[Saved data entries]
───

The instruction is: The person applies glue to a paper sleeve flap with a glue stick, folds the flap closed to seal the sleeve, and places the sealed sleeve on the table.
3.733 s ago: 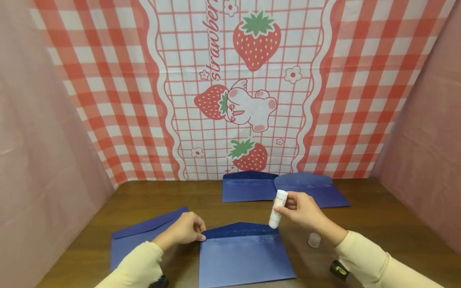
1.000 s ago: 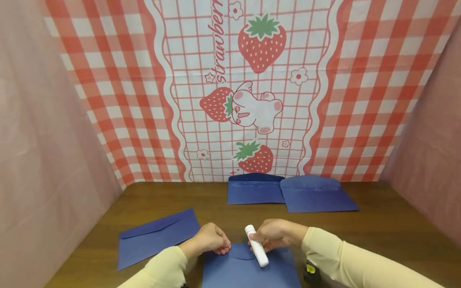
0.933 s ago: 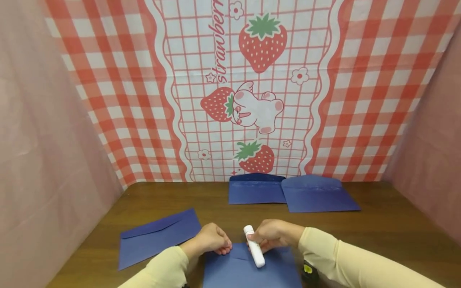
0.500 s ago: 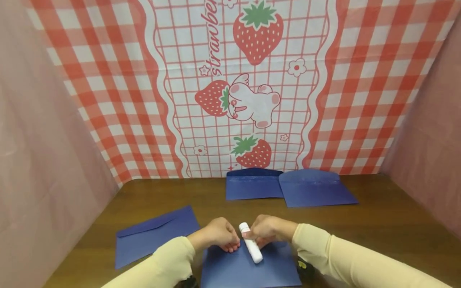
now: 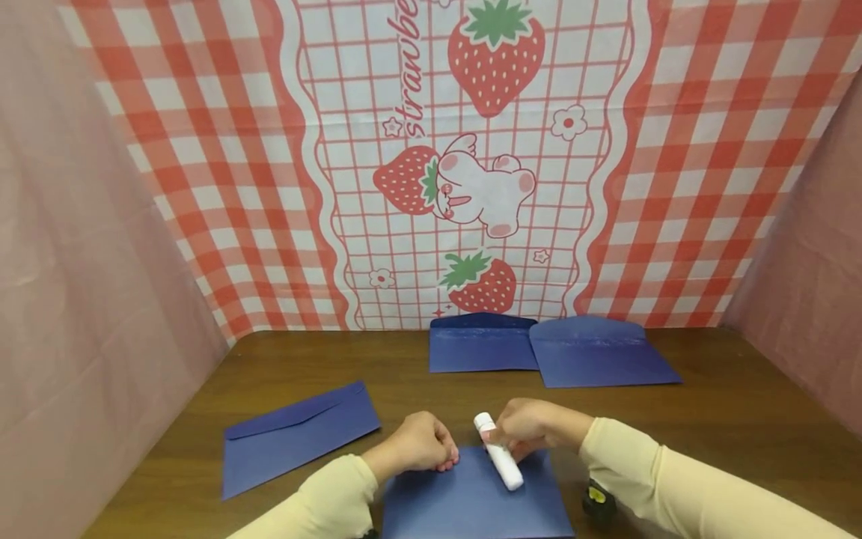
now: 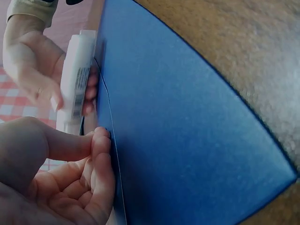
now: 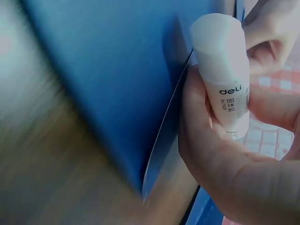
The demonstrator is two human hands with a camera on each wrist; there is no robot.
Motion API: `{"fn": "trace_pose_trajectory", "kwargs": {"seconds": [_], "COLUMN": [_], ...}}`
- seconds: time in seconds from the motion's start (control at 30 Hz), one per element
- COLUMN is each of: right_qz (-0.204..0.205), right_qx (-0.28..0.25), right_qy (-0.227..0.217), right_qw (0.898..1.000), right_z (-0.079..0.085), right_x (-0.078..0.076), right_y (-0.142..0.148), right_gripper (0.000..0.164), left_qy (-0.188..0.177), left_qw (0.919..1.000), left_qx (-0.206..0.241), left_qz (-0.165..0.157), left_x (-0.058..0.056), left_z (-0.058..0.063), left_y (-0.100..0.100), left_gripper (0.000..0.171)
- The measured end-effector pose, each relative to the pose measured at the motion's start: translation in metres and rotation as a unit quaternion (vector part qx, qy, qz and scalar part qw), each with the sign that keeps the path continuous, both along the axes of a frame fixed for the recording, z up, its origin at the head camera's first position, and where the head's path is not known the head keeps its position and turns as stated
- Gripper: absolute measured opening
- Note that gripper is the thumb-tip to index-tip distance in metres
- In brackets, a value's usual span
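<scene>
A dark blue envelope (image 5: 471, 503) lies at the table's front edge with its flap folded down. My left hand (image 5: 420, 443) is at the envelope's top edge, fingers curled and thumb against index finger, seemingly pinching the fold. In the left wrist view, its fingertips (image 6: 101, 136) meet at the flap's side of the envelope. To its right, my right hand (image 5: 528, 428) holds a white glue stick (image 5: 505, 466) tilted over the envelope. In the right wrist view, the glue stick (image 7: 225, 75) shows a "deli" label, and that hand's fingers touch the flap edge.
Another blue envelope (image 5: 303, 442) lies at the left with its flap folded over. Two envelopes, a darker one (image 5: 481, 350) and a lighter one (image 5: 602, 359), lie at the back with flaps raised. A black object (image 5: 598, 503) sits by the right sleeve. A checked cloth (image 5: 222, 187) hangs behind the table.
The front envelope's flap, raised in the oldest frame, is now folded down. My left hand has slid right along the top edge. The right hand came down to the envelope with the glue stick.
</scene>
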State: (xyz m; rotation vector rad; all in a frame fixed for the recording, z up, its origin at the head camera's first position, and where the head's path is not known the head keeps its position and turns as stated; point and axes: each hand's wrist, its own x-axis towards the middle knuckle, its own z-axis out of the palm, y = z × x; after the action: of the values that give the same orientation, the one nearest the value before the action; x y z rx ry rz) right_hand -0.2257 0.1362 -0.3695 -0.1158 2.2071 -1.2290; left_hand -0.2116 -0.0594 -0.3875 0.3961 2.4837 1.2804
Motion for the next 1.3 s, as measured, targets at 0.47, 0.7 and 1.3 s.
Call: {"fn": "trace_pose_trajectory", "kwargs": {"seconds": [0.47,0.7,1.3], "right_qz": [0.003,0.004,0.022], "right_qx": [0.088,0.037,0.092], "right_qy": [0.115,0.057,0.086], "right_qw": [0.989,0.998,0.992], "right_z": [-0.001,-0.004,0.004], "right_x": [0.010,0.006,0.004], "right_y": [0.003,0.008,0.021], "right_gripper": [0.022,0.019,0.020], "left_qy": [0.012,0.009,0.022], "left_qw": [0.9982,0.9964,0.9943], "left_qx": [-0.048,-0.058,-0.085], "left_qz": [-0.033,-0.062,-0.061], "left_x": [0.002,0.001,-0.004], "left_z": [0.014,0.006,0.014], "left_y": [-0.019,-0.039,-0.030], "left_gripper": [0.019,0.017,0.019]}}
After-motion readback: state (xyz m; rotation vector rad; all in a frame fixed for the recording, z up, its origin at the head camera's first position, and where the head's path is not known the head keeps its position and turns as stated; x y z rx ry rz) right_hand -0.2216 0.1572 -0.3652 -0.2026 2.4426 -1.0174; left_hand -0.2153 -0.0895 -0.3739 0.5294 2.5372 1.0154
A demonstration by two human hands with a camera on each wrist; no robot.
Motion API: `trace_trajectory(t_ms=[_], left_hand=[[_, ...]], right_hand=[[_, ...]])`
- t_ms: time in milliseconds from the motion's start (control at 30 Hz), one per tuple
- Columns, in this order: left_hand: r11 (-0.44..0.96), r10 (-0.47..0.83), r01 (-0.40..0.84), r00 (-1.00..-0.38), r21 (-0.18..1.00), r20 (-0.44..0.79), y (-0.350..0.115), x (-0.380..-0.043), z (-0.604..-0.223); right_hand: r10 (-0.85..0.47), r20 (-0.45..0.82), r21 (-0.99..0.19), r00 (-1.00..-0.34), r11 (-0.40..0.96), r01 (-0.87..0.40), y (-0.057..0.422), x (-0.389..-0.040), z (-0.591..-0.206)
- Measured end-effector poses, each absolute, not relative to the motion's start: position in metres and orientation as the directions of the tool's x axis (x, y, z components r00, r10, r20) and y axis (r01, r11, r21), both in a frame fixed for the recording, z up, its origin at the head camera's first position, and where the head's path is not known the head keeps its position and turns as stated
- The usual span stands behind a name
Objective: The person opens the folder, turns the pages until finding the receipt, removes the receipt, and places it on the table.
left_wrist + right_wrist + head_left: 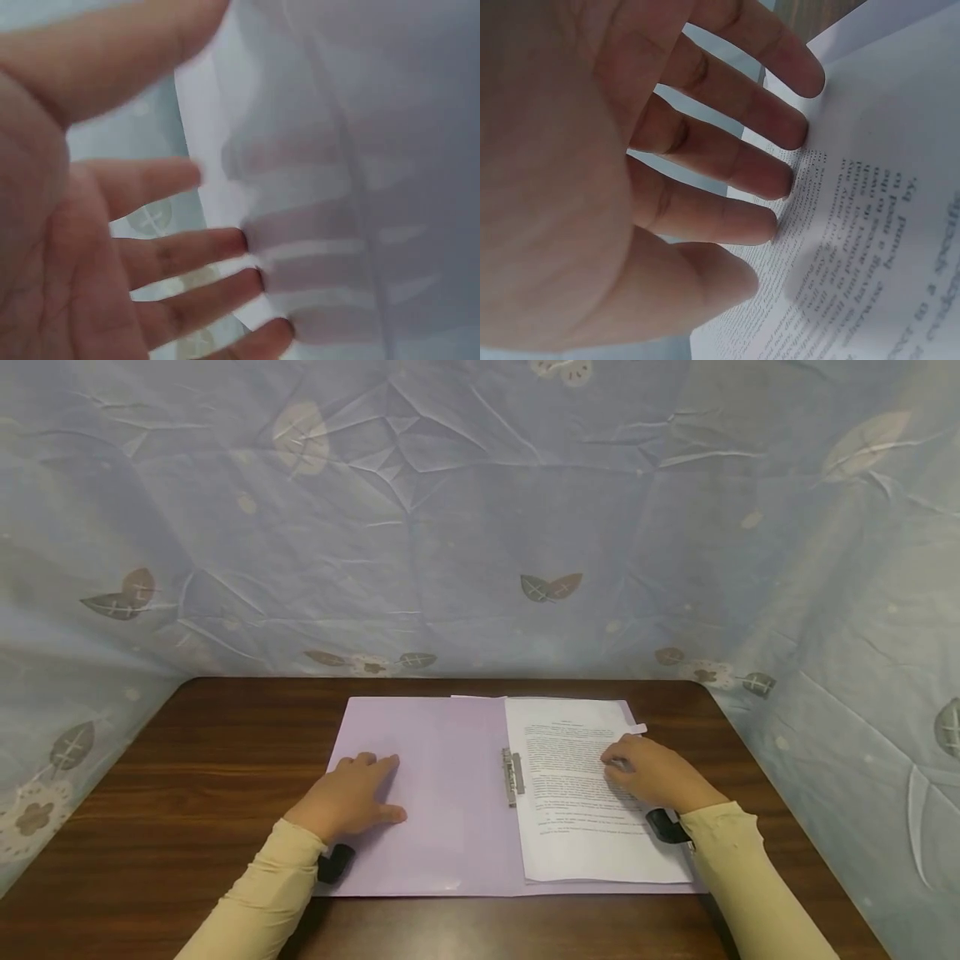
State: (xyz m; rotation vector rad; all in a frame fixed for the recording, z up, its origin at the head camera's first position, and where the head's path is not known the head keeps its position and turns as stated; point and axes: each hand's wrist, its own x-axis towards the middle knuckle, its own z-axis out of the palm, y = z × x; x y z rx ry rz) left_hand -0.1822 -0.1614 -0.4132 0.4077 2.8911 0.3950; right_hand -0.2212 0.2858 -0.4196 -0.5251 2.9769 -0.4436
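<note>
A light purple folder [442,793] lies spread flat on the table. On its right half rests a stack of printed paper [577,852], beside a metal clip [513,777] near the spine. My left hand [348,800] rests its spread fingertips on the bare left cover; in the left wrist view those fingers [187,251] show dark reflections on the glossy surface. Over the right side of the top sheet is my right hand [660,770], its fingertips touching the print. Seen from the right wrist, the fingers [742,172] are gently bent with nothing between them and the thumb.
A small white tab [637,728] sticks out past the folder's right edge. The dark wooden table [187,810] extends on both sides of the folder. Behind it and at the sides hangs a pale, leaf-patterned cloth [465,527]. Each wrist carries a black camera [666,827].
</note>
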Motion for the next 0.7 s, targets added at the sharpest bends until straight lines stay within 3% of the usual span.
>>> trace_trajectory(t_ms=[233, 500, 700], left_hand=[[0.917, 0.287, 0.236, -0.95, 0.322, -0.123, -0.17, -0.193, -0.419], [0.887, 0.299, 0.199, -0.935, 0.417, -0.19, -0.17, -0.189, -0.416], [0.891, 0.299, 0.199, -0.934, 0.407, -0.198, -0.17, -0.189, -0.415]], right_hand=[[-0.366, -0.008, -0.34, -0.93, 0.876, -0.342, 0.293, -0.223, -0.421], [-0.336, 0.003, -0.343, -0.942, 0.884, -0.316, 0.307, -0.244, -0.416], [-0.273, -0.036, -0.488, -0.961, 0.844, -0.221, 0.312, -0.272, -0.414]])
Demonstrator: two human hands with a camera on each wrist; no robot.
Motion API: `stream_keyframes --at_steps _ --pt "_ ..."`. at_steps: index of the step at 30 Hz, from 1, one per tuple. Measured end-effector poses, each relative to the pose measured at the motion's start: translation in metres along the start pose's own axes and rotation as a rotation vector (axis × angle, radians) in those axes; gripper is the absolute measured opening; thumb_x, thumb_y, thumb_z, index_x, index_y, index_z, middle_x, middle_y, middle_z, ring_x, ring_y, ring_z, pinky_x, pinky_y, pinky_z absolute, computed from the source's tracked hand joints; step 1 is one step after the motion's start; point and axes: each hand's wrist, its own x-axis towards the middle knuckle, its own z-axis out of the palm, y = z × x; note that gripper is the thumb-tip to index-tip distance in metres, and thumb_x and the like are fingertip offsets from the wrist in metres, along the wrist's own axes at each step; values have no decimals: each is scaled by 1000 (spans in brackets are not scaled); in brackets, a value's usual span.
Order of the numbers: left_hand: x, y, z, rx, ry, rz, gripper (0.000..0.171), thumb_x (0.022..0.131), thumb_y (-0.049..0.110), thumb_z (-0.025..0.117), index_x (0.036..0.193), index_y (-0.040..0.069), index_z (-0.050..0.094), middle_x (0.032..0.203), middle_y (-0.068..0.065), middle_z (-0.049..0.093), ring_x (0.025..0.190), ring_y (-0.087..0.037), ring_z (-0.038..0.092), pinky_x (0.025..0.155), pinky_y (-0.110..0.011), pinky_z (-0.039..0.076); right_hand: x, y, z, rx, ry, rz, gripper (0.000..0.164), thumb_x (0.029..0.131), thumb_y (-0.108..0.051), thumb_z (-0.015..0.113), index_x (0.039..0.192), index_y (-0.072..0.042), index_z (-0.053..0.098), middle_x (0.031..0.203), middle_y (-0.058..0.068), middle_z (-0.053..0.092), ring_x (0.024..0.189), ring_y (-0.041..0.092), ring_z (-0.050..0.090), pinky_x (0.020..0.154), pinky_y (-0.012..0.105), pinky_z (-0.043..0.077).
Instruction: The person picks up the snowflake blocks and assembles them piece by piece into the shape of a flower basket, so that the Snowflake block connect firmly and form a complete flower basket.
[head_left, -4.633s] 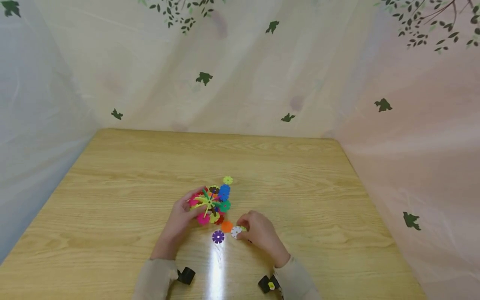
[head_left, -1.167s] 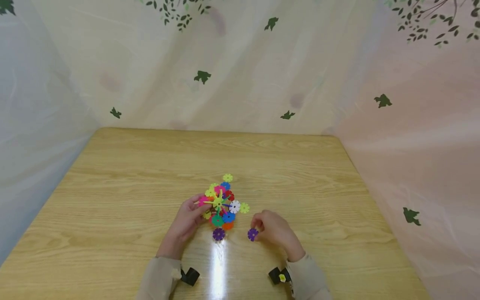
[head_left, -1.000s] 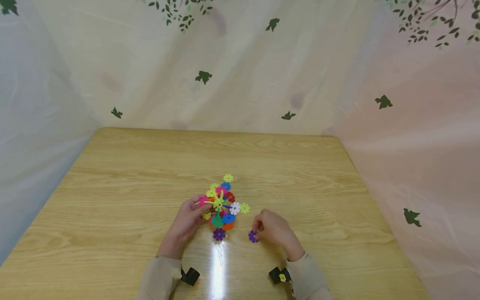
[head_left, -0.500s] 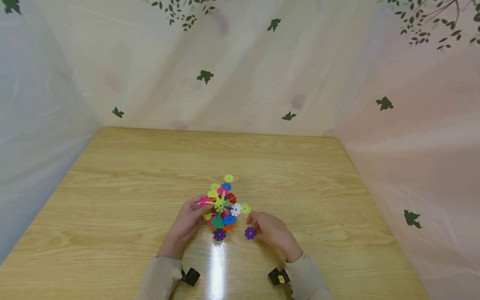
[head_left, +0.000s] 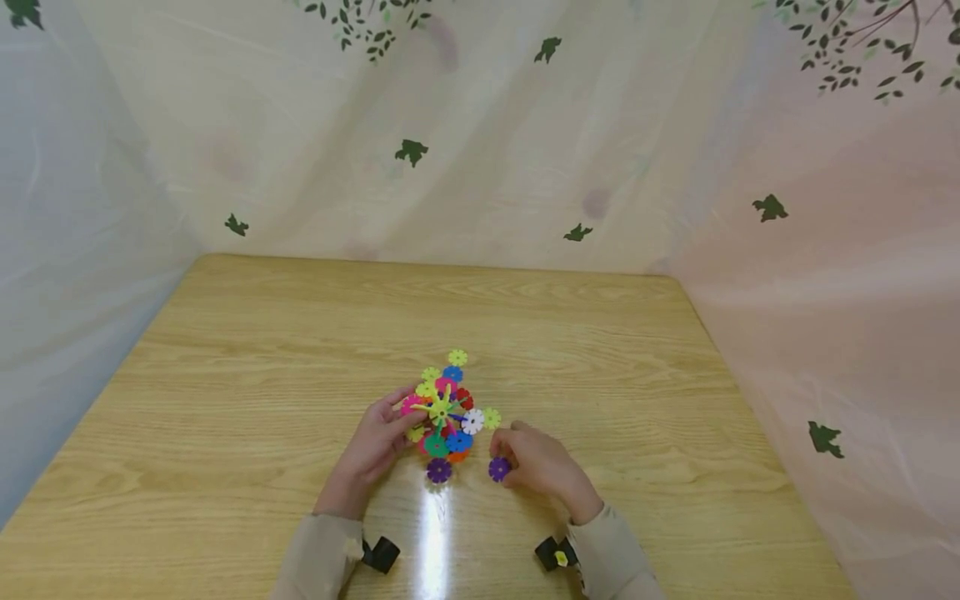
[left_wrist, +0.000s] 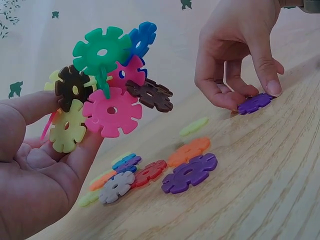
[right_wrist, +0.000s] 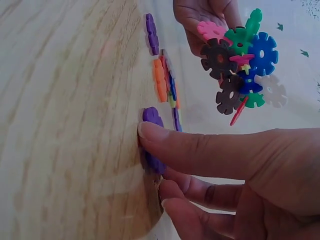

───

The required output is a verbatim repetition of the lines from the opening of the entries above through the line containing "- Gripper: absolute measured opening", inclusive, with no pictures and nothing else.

The answer:
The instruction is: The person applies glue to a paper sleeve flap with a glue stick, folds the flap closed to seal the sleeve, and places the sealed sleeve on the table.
3.733 s ago: 
1.000 s ago: 
0.933 s ago: 
0.500 s ago: 
now: 
now: 
now: 
The demonstrator is two human hands with a camera on each wrist; there is no robot.
Motion API: `{"fn": "trace_pose_trajectory", "kwargs": {"seconds": [_], "COLUMN": [_], ...}}`
- seconds: time in seconds from the motion's start (control at 30 Hz), one per element
- COLUMN is each of: right_qz (-0.204..0.205), right_qx (-0.28..0.25), right_qy (-0.227..0.217), right_qw (0.898..1.000), right_z (-0.079..0.085), right_x (-0.078..0.076), right_y (-0.142..0.148), right_gripper (0.000..0.164), left_qy (-0.188..0.177), left_qw (0.919..1.000), left_qx (-0.206..0.241), left_qz (-0.165..0.157), left_x (-0.058..0.056), left_z (-0.058..0.063), left_y (-0.100..0.100), left_gripper (0.000..0.171)
- The measured end-effector pose, each relative to the pose measured at the motion's start: translation in metres and rotation as a unit quaternion (vector part qx, qy, qz and scalar part qw), each with the sign that keeps the path continuous, both along the axes of a frame fixed for the recording, z up, its origin at the head camera's first position, and where the head's path is not known the head keeps its position and turns as stated
- Gripper: absolute measured opening

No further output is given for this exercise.